What to do | Narrow the data below down to the lines containing "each".

━━━━━━━━━━

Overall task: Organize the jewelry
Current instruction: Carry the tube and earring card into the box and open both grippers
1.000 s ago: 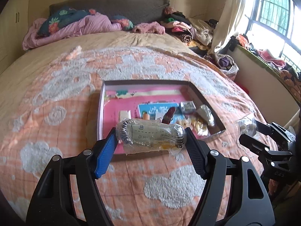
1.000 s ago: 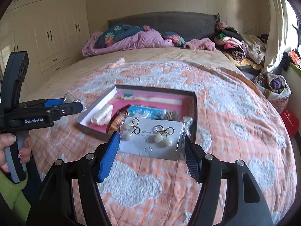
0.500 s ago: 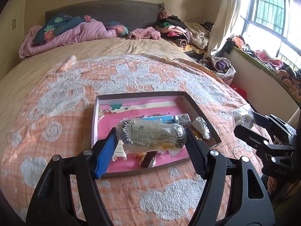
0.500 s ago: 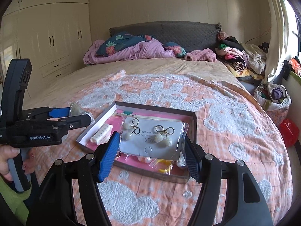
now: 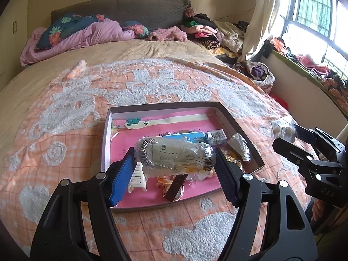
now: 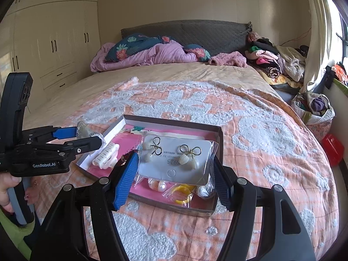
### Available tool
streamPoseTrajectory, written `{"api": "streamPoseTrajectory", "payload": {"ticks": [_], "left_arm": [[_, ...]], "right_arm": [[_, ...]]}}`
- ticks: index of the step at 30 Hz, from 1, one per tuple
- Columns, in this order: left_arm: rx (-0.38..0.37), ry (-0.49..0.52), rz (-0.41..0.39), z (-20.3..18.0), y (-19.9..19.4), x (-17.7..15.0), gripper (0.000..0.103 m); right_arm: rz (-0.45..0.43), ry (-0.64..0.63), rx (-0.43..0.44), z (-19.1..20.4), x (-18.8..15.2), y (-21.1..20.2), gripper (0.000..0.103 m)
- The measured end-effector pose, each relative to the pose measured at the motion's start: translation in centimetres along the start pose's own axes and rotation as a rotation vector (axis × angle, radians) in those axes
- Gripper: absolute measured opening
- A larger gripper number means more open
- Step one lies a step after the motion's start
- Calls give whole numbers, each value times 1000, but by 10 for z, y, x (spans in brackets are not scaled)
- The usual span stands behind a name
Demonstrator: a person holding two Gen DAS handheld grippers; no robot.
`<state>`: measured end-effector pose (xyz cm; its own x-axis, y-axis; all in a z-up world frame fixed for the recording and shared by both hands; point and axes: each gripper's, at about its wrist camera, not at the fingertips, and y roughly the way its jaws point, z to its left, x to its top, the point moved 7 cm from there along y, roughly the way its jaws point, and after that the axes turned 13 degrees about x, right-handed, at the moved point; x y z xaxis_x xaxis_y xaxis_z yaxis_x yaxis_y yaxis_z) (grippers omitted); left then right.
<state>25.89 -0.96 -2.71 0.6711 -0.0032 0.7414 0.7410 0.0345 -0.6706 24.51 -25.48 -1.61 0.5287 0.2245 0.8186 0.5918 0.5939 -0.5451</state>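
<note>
Left gripper [image 5: 175, 167] pinches a clear bag holding a silver bracelet [image 5: 174, 155] crosswise between its pads, above the near half of the shallow box [image 5: 237, 128] on the orange blanket [image 5: 65, 113]. Right gripper [image 6: 174, 171] pinches a bagged card of bow earrings [image 6: 175, 158] by its side edges, over the box's near right part. Box floor is pink; on it lie a white hair clip [image 5: 137, 177], a blue packet [image 5: 191, 136] and a yellow ring in a bag [image 6: 181, 192]. A hand [image 6: 6, 187] grips the left tool's handle.
</note>
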Motion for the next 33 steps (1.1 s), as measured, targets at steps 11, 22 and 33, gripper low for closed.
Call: {"api": "streamPoseTrajectory", "payload": {"ticks": [11, 22, 33], "left_arm": [[14, 14, 34, 1, 21, -7, 63], [23, 19, 72, 1, 42, -16, 63], [24, 18, 101, 2, 57, -23, 63]], "right_arm": [[29, 0, -9, -9, -5, 16, 64], [82, 14, -20, -21, -19, 42, 64], [127, 13, -1, -23, -32, 60, 64]]}}
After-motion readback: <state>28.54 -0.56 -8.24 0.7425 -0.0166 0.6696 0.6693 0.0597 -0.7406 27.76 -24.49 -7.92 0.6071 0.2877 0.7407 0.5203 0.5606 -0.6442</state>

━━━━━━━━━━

Response for this exercise |
- The measured end-effector pose, each relative to the pose measured at the motion's start: translation in centimetres along the start pose's own axes and rotation as a rotation vector (axis × angle, radians) in those axes
- Calls give whole numbers, each value times 1000, but by 10 for z, y, x (spans in brackets are not scaled)
`<state>`: measured end-effector pose (xyz cm; its own x-axis, y-axis; all in a z-up world frame fixed for the recording and shared by both hands; point and axes: each gripper's, at about its wrist camera, not at the fingertips, and y roughly the way its jaws point, z to its left, x to its top, the point moved 7 cm from there along y, roughly the way its jaws point, and after that the axes turned 13 degrees about x, right-handed, at the moved point; x y z xaxis_x xaxis_y xaxis_z yaxis_x yaxis_y yaxis_z) (grippers omitted); left then right.

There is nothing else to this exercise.